Amyand’s hernia is a rare condition approximately 0.4–0.6% of all inguinal hernias where the vermiform of appendix is found in inguinal hernia sac . An incarcerated or strangulated hernia is commonly presenting in Amyand’s hernia, but it is classified as several types for variable presentation. We report an unusual case of Type II Amyand’s hernia with an enlarging chylous mesenteric cyst on the retrocaecal in the anulus into canalis inguinalis.
A-2-months old infant presented with enlarging mass in the right scrotal. On physical examination, the enlarging mass was found with diameter 10 cm non-fluctuant, non-erythematous which was fixed and mildly tender to palpation (Fig. 1). Based on hetero anamnesis, the patient vomited with green fluid before presenting into emergency department. The vital sign was steady in normal limit. During abdominal examination, there was decreasing of bowel sounds but there was no abdominal distention sign.
In the emergency department the patient underwent to take plain abdominal radiography. There was intestinal like appearance in the scrotal region and some dilated intestinal but no evidence of intestinal obstruction or aeration in the scrotal compartments (Fig. 2). The advance radiological examination cannot be performed since the patient’s condition. All laboratory values were within normal limits. Based on the clinical examination and radiography the patient was diagnosed with Right Scrotum Hernia. After first initial treatment in the emergency department with normal fluid resuscitation, then patient was planned into laparotomy approach to treat the hernia.
During laparotomy exploration, we found inguinal sac with intestinal and appendix content in the sac (Fig. 3a). The inflamed appendix but there was no perforation sign that indicate the type II of Amyand’s Hernia as intraoperative diagnosis. In the edge site of the sac we found hyperemia mesenteric cyst on the retrocaecal in the canalis inguinalis (Fig. 3b). Appendectomy, cyst resection and hernia closure were done. Then the cyst resection was presented to histopathology examination.
Based on the histopathology examination, the cyst resection is form of a swollen connective tissue (red arrow in Fig. 4a) that coated with spindle-shaped cells resembling endothelial cells on the surface (blue arrow in Fig. 4a). Lymphoplasmasitic inflammatory cells appeared in the stroma then also moderate neutrophil PMN type (orange arrow in Fig. 4a) and dilated blood vessels (yellow arrow in Fig. 4a).
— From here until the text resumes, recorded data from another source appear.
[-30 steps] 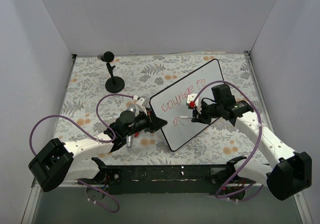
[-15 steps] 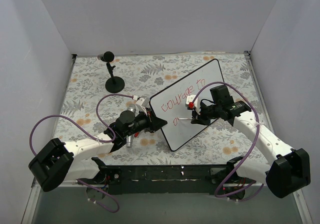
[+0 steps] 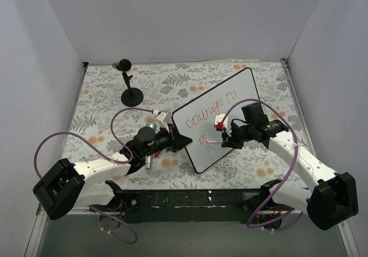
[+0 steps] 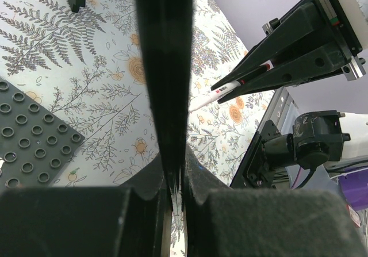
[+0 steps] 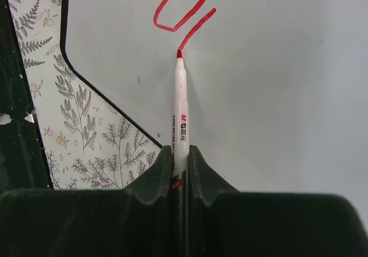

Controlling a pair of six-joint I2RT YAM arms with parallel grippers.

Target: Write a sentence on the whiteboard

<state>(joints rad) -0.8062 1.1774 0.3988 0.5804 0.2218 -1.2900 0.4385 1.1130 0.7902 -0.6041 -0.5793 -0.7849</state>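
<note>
The whiteboard (image 3: 246, 83) stands tilted in the middle of the table. The sentence in red marker reads "courage to" (image 3: 206, 108) on the first line, and a second line starts below it with an "o" and a slanted stroke (image 5: 183, 12). My left gripper (image 3: 183, 142) is shut on the board's near-left edge, which shows as a black band (image 4: 164, 67) in the left wrist view. My right gripper (image 3: 226, 138) is shut on a white marker (image 5: 180, 113). The marker's red tip touches the board at the lower end of the slanted stroke.
A black round-based stand (image 3: 131, 94) is at the back left. A small dark perforated plate (image 4: 29, 148) lies on the floral mat beside my left gripper. The right arm's purple cable (image 3: 247, 102) loops over the board. White walls enclose the table.
My right gripper has shifted a little down and left with the marker, adding red strokes at the start of the second line. The left gripper and the board have not moved.
</note>
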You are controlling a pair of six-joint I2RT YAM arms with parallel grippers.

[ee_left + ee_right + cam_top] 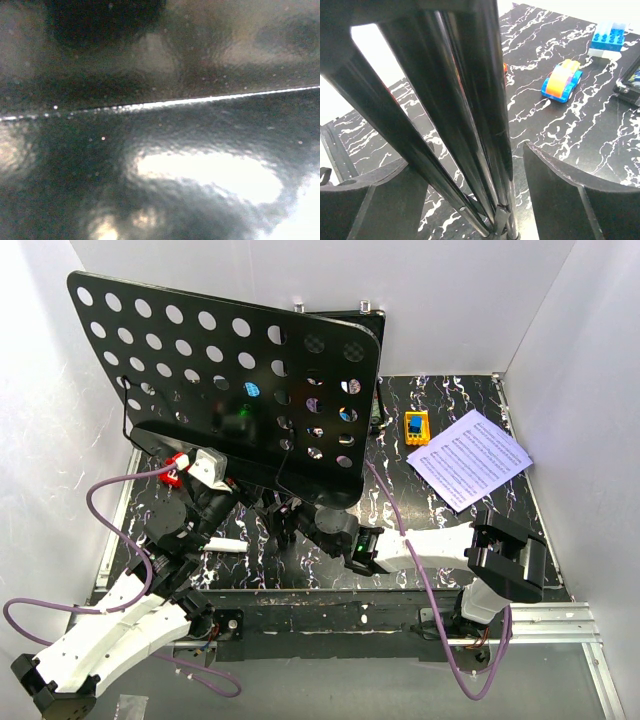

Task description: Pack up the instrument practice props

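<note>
The black music stand's perforated desk (220,370) leans over the back left of the table. My left gripper (200,470) is at the desk's lower lip and looks shut on it. The left wrist view is filled by the blurred black desk surface (160,75), and no fingers show there. My right gripper (300,525) reaches left to the stand's base. It stands open (470,160), with the stand's folded black tubes (465,100) between its fingers (560,190) and a gap on each side. A white sheet-music page (470,458) lies flat at the back right. The microphone is not clearly in view.
White walls close in the black marbled table (450,530) on three sides. A small yellow object (416,427) sits behind the sheet. An orange and blue toy car (562,80), blue blocks (607,37) and a black case's corner (630,85) lie beyond the stand. Purple cables trail from both arms.
</note>
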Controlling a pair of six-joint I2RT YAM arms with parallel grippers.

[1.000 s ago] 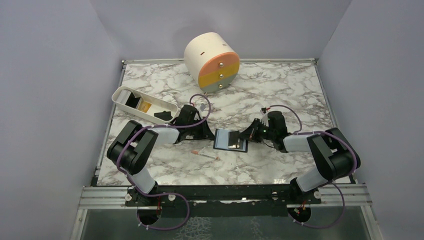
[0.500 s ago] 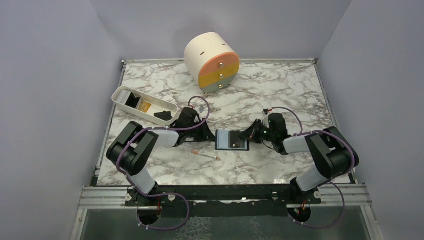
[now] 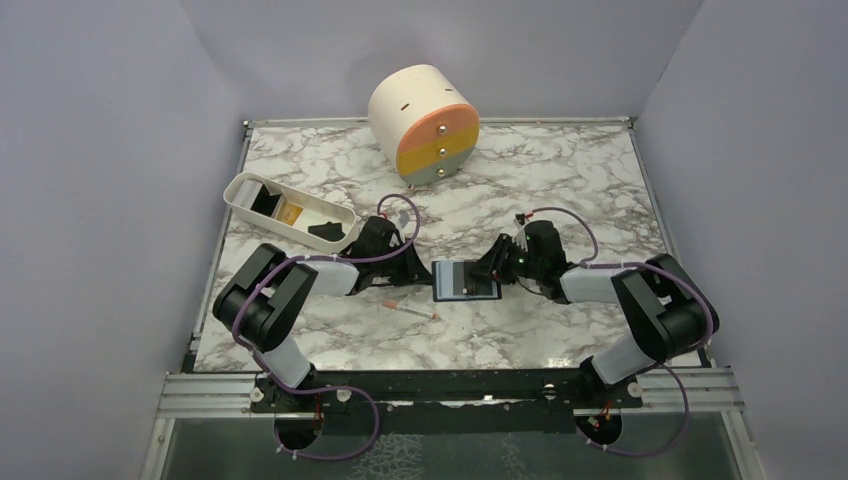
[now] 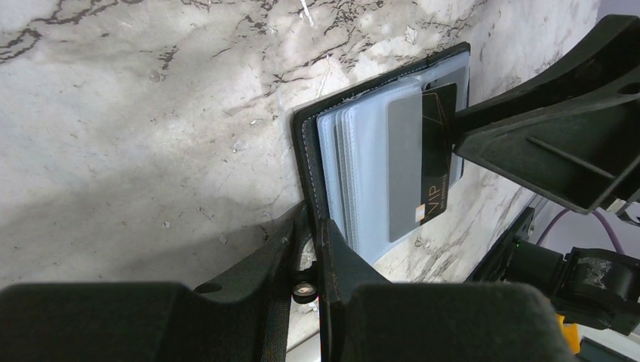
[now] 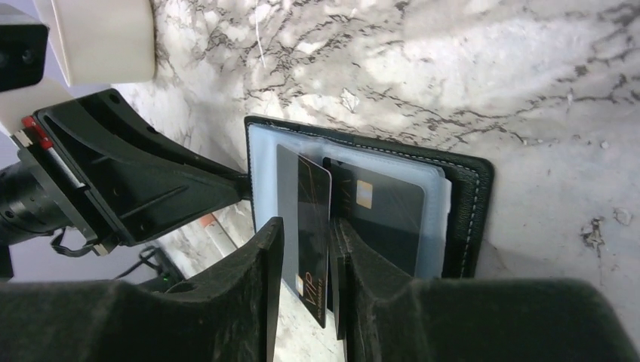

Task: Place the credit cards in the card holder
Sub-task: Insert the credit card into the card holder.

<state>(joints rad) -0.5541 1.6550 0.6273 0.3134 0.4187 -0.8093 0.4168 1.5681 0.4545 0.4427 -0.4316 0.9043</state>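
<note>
The black card holder (image 3: 465,281) lies open on the marble between both arms, its clear sleeves (image 4: 362,173) facing up. My left gripper (image 4: 313,220) is shut on the holder's near cover edge (image 4: 306,166). A black credit card marked VIP (image 5: 311,219) sits partly inside a sleeve, its end sticking out. My right gripper (image 5: 306,226) straddles that end with its jaws slightly apart, and a gap shows beside the card. Another dark card (image 5: 381,219) is inside a sleeve. An orange-yellow card (image 3: 291,211) lies in the white tray.
An oblong white tray (image 3: 240,192) holding dark items stands at the back left. A round cream drawer unit (image 3: 425,125) with coloured drawers stands at the back. A thin white-and-pink stick (image 3: 410,311) lies just in front of the left gripper (image 3: 418,270).
My right gripper has moved left, pushing the black card further into the holder, and its jaws have parted. The left gripper keeps its hold on the cover.
</note>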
There was also benign smooth muscle tissue and the large area of bleeding (Fig. 4b). There are no malignant signs on this resection. This morphological feature is suitable for Chylous cyst appearance.
Discussion and conclusion
In 1735 at the St. hospital George in London, dr. Claudius Amyand succeeded in carrying out the first appendicitis surgery in the world. The patient is an 11-year-old boy with a diagnosis of inguinal hernia combined with acute appendicitis. During the operation, dr. Amyand finds the appendix in the hernia sac . This rare pathology is then given the name "Amyand Hernia" according to the name of the surgeon who first described it and treated it. The incidence of an Amyand’s Hernia is less than 1% of inguinal hernias with the most patients is male. In this case, the patient is infant and male. It is really challenging to diagnose Amyand’s hernia in infant.
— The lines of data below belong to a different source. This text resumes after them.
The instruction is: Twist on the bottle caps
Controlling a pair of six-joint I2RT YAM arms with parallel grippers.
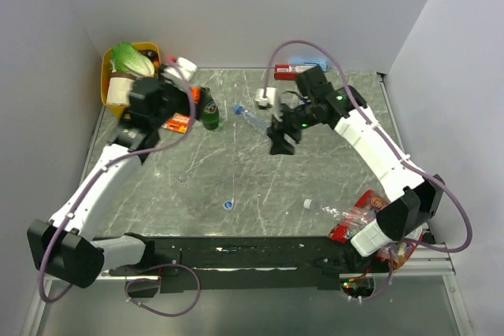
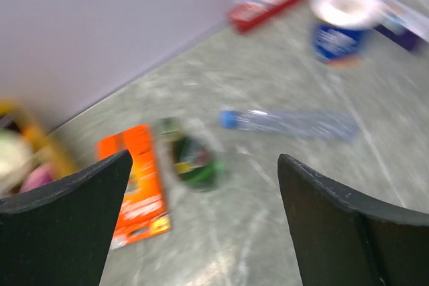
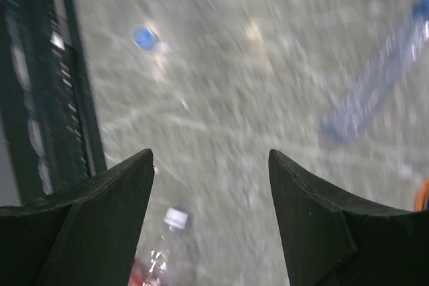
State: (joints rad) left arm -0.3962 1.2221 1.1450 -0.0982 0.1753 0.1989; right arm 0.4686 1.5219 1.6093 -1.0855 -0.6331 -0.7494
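Hovering open and empty, the left gripper [image 2: 204, 157] faced a capped bottle [image 2: 295, 124] beyond its fingers, while the right gripper [image 3: 210, 155], likewise open and empty, framed an apparently uncapped bottle [image 3: 175, 222] between its fingers, with a loose blue cap [image 3: 142, 37] farther ahead, probably to pick one.

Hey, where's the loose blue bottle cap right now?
In the top view, the small round blue plastic cap lies alone on the grey table, just left of centre, close to the black rail by the arm bases.
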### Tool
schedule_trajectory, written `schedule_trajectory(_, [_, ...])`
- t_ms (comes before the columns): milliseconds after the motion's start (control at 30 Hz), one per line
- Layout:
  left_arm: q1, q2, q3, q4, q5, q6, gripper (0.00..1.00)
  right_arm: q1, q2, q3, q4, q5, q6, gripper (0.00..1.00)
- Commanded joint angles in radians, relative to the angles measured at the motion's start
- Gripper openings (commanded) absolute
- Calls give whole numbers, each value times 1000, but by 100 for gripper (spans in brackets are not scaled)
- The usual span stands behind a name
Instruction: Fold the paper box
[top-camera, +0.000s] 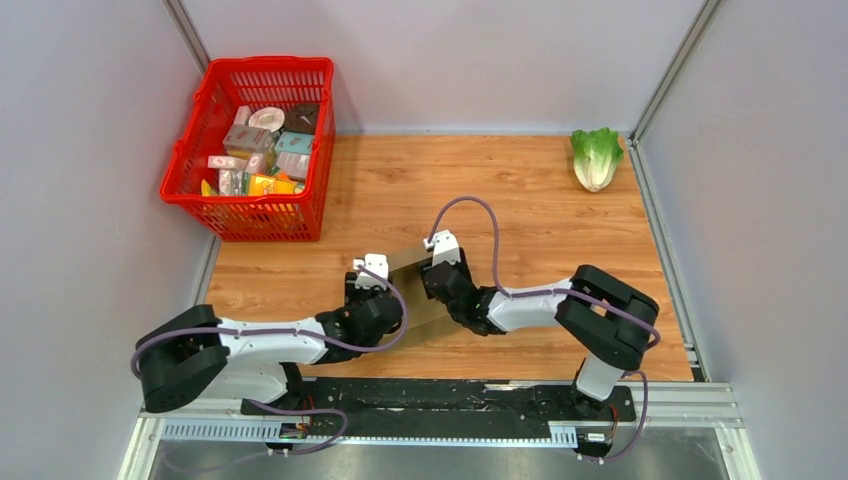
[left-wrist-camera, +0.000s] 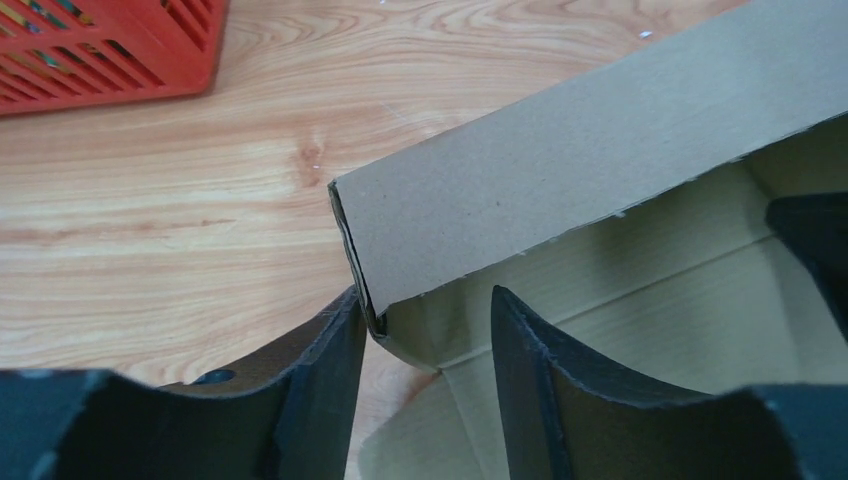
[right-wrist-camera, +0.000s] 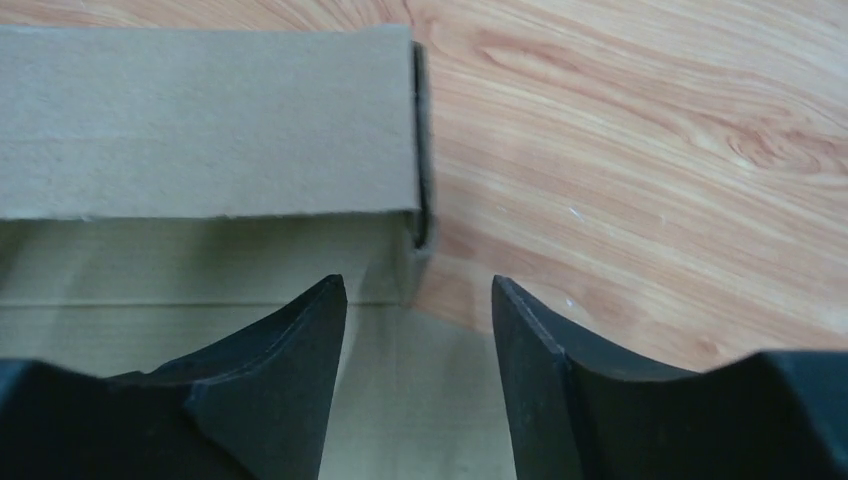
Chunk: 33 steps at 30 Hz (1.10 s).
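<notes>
The paper box (top-camera: 408, 262) is plain brown cardboard, partly folded, lying on the wooden table between my two grippers. In the left wrist view its raised long wall (left-wrist-camera: 560, 160) stands up, with its left end corner between my open fingers. My left gripper (left-wrist-camera: 424, 292) straddles that corner, one finger outside the box and one inside, not clamped. My right gripper (right-wrist-camera: 417, 280) is open over the box's right end, below the raised wall (right-wrist-camera: 200, 120), with a flat flap under it. In the top view the left gripper (top-camera: 383, 290) and right gripper (top-camera: 437, 275) sit at opposite ends.
A red basket (top-camera: 250, 215) filled with small printed packages stands at the back left; its corner shows in the left wrist view (left-wrist-camera: 100, 60). A green lettuce (top-camera: 597, 157) lies at the back right corner. Grey walls enclose the table.
</notes>
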Motion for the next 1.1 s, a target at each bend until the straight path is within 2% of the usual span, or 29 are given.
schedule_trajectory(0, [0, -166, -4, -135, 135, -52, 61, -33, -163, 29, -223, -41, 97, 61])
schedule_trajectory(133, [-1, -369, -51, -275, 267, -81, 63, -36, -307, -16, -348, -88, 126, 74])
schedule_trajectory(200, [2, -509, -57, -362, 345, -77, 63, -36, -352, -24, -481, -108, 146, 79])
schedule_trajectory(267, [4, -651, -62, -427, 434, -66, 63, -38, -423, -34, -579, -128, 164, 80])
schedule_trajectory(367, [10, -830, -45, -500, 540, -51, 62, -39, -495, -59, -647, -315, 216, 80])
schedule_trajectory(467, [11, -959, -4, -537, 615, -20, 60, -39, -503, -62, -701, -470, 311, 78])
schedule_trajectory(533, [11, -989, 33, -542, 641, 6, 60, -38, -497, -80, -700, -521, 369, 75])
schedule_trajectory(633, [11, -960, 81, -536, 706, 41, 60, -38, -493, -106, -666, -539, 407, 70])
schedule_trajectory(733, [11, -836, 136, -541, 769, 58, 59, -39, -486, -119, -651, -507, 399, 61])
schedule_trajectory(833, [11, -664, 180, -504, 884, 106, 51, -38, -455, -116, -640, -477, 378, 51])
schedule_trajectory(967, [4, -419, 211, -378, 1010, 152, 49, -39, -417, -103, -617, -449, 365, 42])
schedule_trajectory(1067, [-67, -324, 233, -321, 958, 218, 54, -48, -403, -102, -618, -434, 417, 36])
Amyand ‘s Hernia commonly located on the right side due to the location of the appendix. Approximately 0.1% of Amyand’s Hernia cases, appendix could be inflamed . Therefore, Losanoff et al. classified Amyand’s hernias into four type. The type I is defined when there is no described appendix inflammation; type II describes acute appendicitis within the hernia sac; type III acute appendicitis complicated with peritonitis; and type IV acute appendicitis is accompanied by other diseases . In this case, we found an acute appendiscitis during intraoperative but there was no sign of peritonitis. Then, the type of Amyand’s Hernia in this case is classified as type II Amyand’s Hernia.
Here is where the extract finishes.